Give the data again exactly as it appears, excluding any pictures.

※ ※ ※

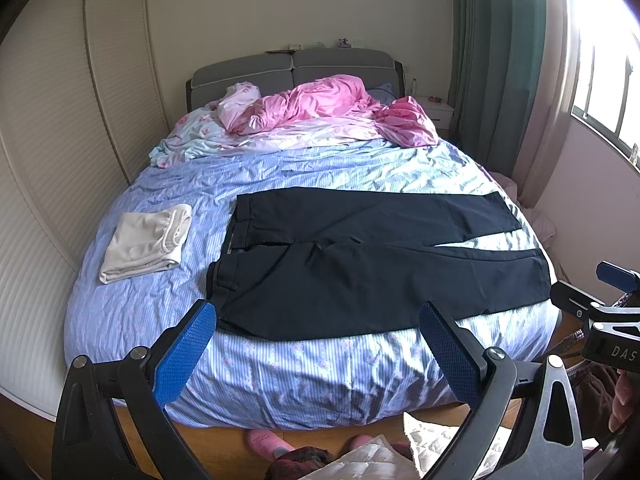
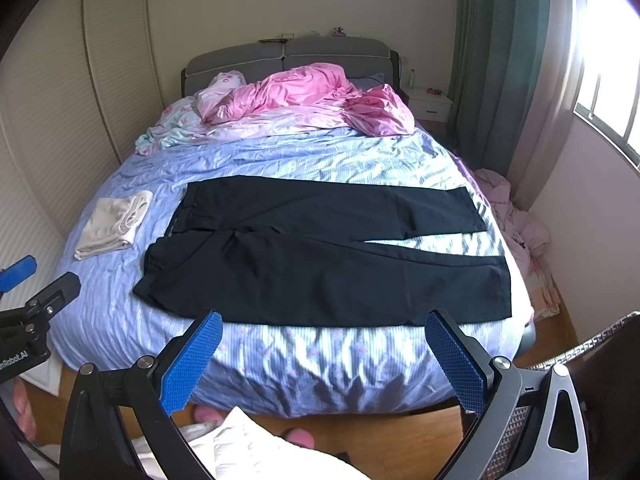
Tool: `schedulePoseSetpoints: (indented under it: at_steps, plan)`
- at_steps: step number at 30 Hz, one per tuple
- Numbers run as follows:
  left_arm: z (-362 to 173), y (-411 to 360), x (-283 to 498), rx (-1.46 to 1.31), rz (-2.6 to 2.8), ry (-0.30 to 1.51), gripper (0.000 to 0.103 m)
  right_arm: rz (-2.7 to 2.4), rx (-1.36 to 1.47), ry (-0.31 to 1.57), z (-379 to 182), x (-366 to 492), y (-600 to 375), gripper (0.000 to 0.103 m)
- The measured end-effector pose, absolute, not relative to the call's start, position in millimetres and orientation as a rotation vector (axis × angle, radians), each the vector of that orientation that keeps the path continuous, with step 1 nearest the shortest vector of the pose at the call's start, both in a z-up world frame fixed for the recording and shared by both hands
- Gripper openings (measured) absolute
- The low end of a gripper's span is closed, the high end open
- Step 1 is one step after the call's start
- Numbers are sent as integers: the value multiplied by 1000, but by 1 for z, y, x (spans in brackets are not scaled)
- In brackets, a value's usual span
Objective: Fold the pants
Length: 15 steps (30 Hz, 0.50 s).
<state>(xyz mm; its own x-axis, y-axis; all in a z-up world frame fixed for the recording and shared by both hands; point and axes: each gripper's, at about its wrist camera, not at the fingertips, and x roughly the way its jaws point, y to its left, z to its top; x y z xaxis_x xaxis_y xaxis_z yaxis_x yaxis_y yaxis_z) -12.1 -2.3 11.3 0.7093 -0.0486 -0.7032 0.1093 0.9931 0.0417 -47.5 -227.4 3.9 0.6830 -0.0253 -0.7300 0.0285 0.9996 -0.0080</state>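
The dark pants (image 1: 360,264) lie flat on the bed (image 1: 280,372), near its front edge, waist toward the left edge and legs toward the right, so I can fold them easily. A folded white cloth (image 1: 144,240) sits by the left edge, out of the way. My left hand-held gripper (image 1: 320,354) and right hand-held gripper (image 2: 324,360) are both spread wide, holding nothing, waiting in front of the bed.

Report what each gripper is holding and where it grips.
Nothing is held. The left gripper and right gripper are both open, short of the pants lying flat on the bed.
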Motion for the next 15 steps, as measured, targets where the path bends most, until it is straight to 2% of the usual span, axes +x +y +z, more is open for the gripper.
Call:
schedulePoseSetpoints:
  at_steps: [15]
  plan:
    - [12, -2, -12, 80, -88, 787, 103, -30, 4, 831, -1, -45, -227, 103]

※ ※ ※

# Answer below
Tool: `schedulePoseSetpoints: (indented under it: at_steps, plan)`
- at_steps: step number at 30 Hz, one per tuple
- Numbers run as follows:
  left_arm: z (-362 to 173), y (-411 to 360), x (-283 to 498), rx (-1.46 to 1.31), rz (-2.6 to 2.8), ry (-0.30 to 1.51), gripper (0.000 to 0.103 m)
  right_arm: rz (-2.7 to 2.4), rx (-1.36 to 1.47), ry (-0.31 to 1.57), z (-379 to 182), x (-366 to 492), y (-600 to 375), gripper (0.000 to 0.103 m)
- The measured end-effector pose, absolute, not relative to the call's start, position in millimetres and orientation as a rotation vector (axis × angle, radians), each the vector of that orientation that keeps the path continuous, with step 1 nearest the shortest vector of the pose at the call's start, both in a z-up world frame fixed for the recording and shared by both hands
- Gripper openings (measured) absolute
- The low end of a gripper's span is closed, the high end open
- Step 1 is one step after the call's start
- Numbers are sent as integers: the value multiplied by 1000, but by 1 for z, y, x (spans in brackets are not scaled)
- In brackets, a value's usual span
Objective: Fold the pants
Length: 15 steps (30 Hz, 0.50 s).
<state>(xyz mm; its own x-axis, y-axis; all in a z-up world frame fixed for the recording and shared by both hands; point and axes: each gripper's, at about its wrist camera, not at the fingertips, and x roughly the way its jaws point, y to its left, z to its top; x y z xaxis_x xaxis_y xaxis_z yaxis_x yaxis_y yaxis_z) -12.1 -2.3 11.3 0.7093 -0.0486 -0.7032 0.1093 0.9931 0.0417 -47.5 -227.4 3.9 0.6830 -0.0253 -0.7300 0.0285 0.9996 -0.0080</state>
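The dark pants (image 1: 360,264) lie flat on the bed (image 1: 280,372), near its front edge, waist toward the left edge and legs toward the right, so I can fold them easily. A folded white cloth (image 1: 144,240) sits by the left edge, out of the way. My left hand-held gripper (image 1: 320,354) and right hand-held gripper (image 2: 324,360) are both spread wide, holding nothing, waiting in front of the bed.

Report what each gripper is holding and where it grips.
Nothing is held. The left gripper and right gripper are both open, short of the pants lying flat on the bed.
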Motion for the next 15 steps, as measured, targets where the path bends most, until it is straight to 2% of the usual span, axes +x +y +z, more is open for the gripper.
Call:
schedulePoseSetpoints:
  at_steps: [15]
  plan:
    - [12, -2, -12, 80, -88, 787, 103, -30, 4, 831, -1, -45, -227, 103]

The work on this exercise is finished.